* **Assignment**
From the entries, copy each line that includes "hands".

* **Data items**
+===+

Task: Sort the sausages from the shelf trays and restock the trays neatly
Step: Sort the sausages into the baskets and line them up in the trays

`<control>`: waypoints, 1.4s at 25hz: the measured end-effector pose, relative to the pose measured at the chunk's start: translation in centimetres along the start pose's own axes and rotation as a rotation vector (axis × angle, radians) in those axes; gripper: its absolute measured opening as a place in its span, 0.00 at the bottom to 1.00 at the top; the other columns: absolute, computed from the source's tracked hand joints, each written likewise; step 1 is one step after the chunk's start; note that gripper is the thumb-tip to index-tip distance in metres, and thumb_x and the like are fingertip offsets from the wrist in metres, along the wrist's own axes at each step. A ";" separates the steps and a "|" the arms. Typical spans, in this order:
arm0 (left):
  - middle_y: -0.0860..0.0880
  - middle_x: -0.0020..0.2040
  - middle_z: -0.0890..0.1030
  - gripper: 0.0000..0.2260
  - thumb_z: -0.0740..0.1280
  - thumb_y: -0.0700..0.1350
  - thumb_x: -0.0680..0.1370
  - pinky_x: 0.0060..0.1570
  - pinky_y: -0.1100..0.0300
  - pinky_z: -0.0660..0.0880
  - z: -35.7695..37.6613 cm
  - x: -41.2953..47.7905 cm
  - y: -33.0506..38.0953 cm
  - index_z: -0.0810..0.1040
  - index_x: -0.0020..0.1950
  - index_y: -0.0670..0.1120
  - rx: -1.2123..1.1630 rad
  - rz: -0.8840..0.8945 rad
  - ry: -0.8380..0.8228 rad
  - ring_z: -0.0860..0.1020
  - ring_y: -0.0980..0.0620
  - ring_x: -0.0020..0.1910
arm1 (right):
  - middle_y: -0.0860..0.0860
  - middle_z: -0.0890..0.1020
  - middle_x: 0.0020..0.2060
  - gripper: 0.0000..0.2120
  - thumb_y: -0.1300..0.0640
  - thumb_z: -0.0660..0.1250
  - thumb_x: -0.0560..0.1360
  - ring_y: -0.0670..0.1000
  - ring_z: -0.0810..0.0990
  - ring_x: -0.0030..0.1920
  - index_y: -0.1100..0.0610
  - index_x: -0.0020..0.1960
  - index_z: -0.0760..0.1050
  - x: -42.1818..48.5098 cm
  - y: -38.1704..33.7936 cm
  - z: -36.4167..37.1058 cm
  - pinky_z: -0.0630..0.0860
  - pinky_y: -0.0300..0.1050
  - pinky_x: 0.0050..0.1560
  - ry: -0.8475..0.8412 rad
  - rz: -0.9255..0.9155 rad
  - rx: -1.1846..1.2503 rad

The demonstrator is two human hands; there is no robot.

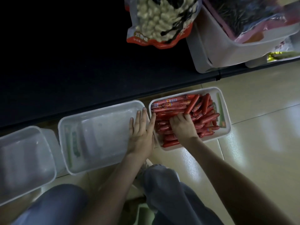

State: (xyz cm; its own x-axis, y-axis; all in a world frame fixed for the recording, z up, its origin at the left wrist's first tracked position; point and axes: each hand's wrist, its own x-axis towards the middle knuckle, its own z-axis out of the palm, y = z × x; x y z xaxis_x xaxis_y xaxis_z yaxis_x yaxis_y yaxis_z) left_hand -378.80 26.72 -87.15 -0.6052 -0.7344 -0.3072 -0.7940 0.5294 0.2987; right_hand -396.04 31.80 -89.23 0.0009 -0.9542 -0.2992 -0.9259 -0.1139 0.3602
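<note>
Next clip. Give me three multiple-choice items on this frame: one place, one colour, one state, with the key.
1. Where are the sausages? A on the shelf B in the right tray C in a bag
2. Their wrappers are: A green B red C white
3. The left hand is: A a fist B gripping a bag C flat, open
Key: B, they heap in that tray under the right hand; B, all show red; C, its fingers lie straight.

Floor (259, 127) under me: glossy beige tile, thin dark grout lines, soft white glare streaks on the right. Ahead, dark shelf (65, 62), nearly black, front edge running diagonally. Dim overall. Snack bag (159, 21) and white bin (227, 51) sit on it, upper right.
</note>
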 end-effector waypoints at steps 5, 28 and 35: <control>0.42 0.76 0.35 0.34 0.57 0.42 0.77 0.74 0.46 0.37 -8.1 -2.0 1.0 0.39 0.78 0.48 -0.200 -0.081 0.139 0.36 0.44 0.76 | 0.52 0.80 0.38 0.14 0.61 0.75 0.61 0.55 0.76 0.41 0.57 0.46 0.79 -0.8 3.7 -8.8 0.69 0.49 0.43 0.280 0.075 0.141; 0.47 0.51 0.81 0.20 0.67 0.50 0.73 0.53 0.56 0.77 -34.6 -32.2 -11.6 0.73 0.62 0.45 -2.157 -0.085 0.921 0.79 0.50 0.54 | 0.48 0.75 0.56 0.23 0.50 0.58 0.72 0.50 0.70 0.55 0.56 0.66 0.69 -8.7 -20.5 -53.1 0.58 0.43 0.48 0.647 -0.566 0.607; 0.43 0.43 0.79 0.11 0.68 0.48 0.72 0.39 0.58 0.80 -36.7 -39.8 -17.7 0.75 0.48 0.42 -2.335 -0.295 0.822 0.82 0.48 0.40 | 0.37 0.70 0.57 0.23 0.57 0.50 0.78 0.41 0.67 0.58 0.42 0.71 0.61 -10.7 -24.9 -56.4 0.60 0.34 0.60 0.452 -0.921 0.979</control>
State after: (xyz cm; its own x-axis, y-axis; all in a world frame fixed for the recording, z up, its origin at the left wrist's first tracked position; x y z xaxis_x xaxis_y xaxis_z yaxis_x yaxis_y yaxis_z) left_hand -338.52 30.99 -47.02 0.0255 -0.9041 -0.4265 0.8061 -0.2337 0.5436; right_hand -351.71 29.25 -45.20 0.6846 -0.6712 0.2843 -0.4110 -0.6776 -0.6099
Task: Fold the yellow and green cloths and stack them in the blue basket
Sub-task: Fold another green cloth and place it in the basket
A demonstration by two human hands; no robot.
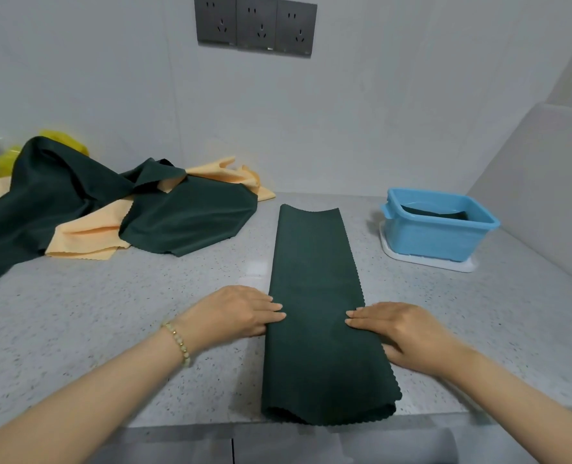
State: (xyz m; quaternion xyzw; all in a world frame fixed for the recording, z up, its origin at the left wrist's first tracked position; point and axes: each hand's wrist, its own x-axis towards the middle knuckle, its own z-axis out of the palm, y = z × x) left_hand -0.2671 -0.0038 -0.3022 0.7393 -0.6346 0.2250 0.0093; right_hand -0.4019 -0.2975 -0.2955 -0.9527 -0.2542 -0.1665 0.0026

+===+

* **Response to the task**
The demonstrator is two human hands; there is no robot.
A demonstration by two human hands; no robot.

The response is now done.